* [Material for this exercise]
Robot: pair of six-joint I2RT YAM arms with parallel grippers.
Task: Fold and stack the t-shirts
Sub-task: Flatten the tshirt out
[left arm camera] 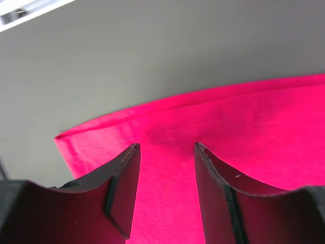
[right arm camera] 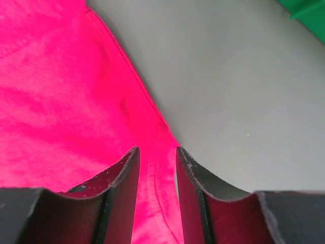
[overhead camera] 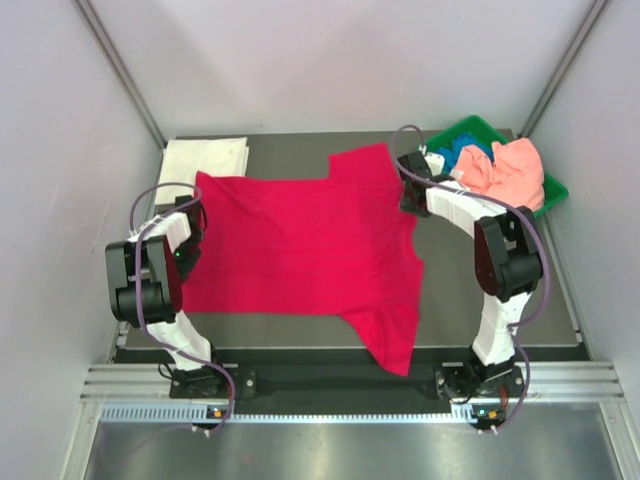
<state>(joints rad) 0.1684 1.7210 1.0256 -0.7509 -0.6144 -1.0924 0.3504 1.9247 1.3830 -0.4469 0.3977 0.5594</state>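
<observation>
Left gripper [left arm camera: 166,147], spread, straddles the hem of the crimson shirt [overhead camera: 300,250] beneath it; right gripper [right arm camera: 156,150], also spread, straddles the opposite edge. Probably both are aligning to pinch for a fold.

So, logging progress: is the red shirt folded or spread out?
Spread out. The red shirt lies flat on the table, both sleeves showing, no layer doubled over.

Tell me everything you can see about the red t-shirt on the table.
The crimson-red t-shirt is soft plain cloth, spread flat and unfolded on the dark table, neck toward the right, one sleeve lapping over the near edge. The left gripper stands open over its hem, the right gripper open over an edge by the far sleeve; contact unclear.
</observation>
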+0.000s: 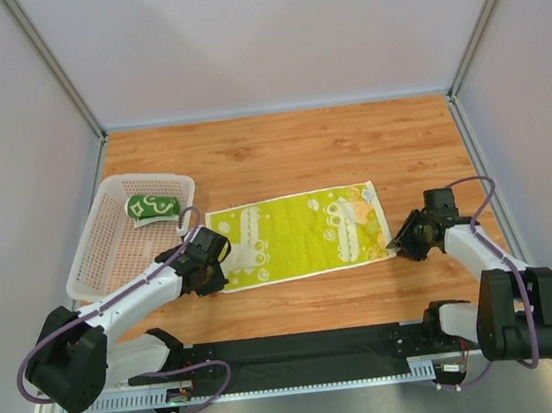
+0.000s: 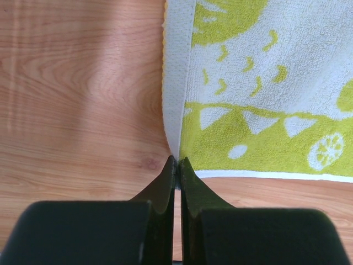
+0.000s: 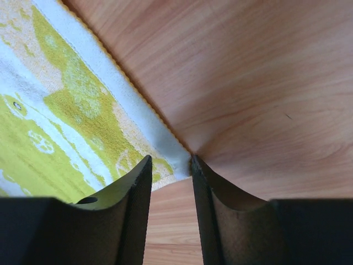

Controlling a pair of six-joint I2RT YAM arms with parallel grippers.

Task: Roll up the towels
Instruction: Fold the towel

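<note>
The yellow-lime towel (image 1: 295, 234) lies flat mid-table, and the left gripper (image 2: 176, 163) is clenched on its near-left corner. The right gripper (image 3: 171, 164) stands released, straddling the near-right corner. The rolled dark green towel (image 1: 152, 206) sits in the basket (image 1: 104, 202), far left.

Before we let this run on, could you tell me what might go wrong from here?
The left gripper is shut at the very corner tip of the yellow towel, so the cloth may slip out. The right gripper is open astride the other near corner; if only one side lifts, the roll could start crooked.
</note>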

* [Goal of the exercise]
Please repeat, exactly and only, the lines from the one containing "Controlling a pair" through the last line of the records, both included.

* [Answer for the task]
Controlling a pair of six-joint I2RT YAM arms with parallel grippers.

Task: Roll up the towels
Instruction: Fold the towel

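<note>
The yellow-lime towel (image 1: 295, 234) lies flat mid-table, and the left gripper (image 2: 176, 163) is clenched on its near-left corner. The right gripper (image 3: 171, 164) stands released, straddling the near-right corner. The rolled dark green towel (image 1: 152, 206) sits in the basket (image 1: 104, 202), far left.

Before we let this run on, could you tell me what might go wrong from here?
The left gripper is shut at the very corner tip of the yellow towel, so the cloth may slip out. The right gripper is open astride the other near corner; if only one side lifts, the roll could start crooked.
</note>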

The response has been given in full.